▸ **Exercise requirements**
Wherever a line below holds the word "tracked", copy that line.

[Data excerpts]
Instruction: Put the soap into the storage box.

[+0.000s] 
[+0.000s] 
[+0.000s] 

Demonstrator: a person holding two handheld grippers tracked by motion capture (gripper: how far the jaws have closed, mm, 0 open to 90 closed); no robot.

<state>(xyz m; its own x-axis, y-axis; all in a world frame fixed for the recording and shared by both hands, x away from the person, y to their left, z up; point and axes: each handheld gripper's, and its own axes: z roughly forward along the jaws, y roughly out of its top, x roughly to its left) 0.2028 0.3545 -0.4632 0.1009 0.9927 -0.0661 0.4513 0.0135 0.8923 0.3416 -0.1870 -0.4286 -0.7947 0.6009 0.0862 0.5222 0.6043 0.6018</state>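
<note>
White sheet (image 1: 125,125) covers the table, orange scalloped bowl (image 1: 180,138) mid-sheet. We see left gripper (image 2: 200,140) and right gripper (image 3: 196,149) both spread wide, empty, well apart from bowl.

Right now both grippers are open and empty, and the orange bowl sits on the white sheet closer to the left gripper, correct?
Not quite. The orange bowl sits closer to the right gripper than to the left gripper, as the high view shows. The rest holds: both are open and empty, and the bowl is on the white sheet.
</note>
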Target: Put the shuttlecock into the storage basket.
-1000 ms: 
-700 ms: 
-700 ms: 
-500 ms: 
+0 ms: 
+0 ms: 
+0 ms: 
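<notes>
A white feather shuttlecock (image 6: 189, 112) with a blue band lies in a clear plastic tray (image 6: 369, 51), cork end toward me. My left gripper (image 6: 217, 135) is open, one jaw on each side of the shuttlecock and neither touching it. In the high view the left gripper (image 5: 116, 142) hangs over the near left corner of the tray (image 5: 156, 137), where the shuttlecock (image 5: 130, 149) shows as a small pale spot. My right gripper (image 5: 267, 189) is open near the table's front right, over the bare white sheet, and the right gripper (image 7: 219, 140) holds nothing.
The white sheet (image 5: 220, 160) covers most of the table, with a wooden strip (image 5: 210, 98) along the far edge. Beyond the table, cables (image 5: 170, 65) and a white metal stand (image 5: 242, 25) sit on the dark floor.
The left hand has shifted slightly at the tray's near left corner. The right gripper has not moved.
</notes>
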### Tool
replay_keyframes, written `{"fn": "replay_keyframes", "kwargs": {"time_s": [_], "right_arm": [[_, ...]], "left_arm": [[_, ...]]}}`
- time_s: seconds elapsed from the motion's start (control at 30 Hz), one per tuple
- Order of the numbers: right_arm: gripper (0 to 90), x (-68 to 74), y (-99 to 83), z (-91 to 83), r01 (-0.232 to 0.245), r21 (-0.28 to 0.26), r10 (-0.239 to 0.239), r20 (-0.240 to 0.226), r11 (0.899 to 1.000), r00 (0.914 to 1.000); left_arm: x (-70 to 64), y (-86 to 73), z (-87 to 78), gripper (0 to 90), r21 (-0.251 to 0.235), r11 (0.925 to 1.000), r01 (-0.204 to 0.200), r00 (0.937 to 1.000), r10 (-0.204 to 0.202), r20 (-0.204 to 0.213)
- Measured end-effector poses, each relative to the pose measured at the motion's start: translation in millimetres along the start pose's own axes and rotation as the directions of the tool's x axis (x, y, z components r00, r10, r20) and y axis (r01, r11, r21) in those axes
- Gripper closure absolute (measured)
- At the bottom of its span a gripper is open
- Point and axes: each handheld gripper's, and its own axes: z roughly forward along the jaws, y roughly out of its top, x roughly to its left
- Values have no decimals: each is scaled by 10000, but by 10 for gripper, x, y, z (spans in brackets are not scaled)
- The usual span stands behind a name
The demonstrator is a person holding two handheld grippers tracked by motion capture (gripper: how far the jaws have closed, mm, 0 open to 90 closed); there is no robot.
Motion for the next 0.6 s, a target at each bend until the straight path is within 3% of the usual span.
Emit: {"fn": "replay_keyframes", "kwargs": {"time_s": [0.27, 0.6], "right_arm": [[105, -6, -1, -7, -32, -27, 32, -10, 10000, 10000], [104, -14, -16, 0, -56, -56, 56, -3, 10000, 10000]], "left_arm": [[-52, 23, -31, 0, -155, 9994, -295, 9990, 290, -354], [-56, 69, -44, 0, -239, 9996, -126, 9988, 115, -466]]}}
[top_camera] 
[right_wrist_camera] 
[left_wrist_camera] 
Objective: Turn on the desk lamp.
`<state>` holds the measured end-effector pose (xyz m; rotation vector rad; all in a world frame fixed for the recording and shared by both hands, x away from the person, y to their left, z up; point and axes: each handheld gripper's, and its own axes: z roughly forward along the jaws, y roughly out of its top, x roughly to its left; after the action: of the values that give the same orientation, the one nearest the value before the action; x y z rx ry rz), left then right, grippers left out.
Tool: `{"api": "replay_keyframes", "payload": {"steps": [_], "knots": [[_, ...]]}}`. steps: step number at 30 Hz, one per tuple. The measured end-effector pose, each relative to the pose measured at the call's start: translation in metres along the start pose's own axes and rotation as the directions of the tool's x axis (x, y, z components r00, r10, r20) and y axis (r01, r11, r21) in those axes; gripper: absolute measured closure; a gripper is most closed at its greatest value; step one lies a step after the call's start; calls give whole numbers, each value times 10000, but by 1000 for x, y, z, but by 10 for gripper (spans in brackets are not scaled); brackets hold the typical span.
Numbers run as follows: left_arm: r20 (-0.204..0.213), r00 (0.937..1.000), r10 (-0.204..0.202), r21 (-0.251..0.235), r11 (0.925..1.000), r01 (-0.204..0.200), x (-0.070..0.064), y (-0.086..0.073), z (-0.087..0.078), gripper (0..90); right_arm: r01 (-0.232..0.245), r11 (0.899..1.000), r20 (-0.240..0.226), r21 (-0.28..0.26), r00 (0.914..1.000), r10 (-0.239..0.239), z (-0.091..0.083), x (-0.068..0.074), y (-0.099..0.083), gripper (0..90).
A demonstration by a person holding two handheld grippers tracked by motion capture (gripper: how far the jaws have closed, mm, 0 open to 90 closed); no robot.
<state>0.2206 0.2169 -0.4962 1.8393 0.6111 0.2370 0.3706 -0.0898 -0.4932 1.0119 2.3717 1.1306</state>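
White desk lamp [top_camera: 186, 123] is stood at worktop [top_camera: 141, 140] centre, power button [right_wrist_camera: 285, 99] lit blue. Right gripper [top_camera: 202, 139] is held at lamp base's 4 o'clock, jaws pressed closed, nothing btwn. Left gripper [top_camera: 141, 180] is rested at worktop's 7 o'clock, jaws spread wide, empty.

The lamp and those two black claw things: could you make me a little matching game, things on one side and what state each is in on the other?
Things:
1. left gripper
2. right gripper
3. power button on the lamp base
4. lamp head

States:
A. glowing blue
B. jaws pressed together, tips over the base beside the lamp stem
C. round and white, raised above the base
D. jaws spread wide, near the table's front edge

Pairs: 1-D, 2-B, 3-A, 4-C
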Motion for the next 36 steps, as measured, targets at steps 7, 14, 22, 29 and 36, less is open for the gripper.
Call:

▸ **Task output**
Demonstrator: a person holding two handheld grippers tracked by motion capture (gripper: how far the jaws have closed, mm, 0 open to 90 closed); no robot.
The demonstrator is a person holding two handheld grippers tracked by motion capture (gripper: how far the jaws have closed, mm, 0 open to 90 closed); there is no robot.
A demonstration by a person holding two handheld grippers tracked by motion capture (gripper: how far the jaws have closed, mm, 0 open to 90 closed); no robot.

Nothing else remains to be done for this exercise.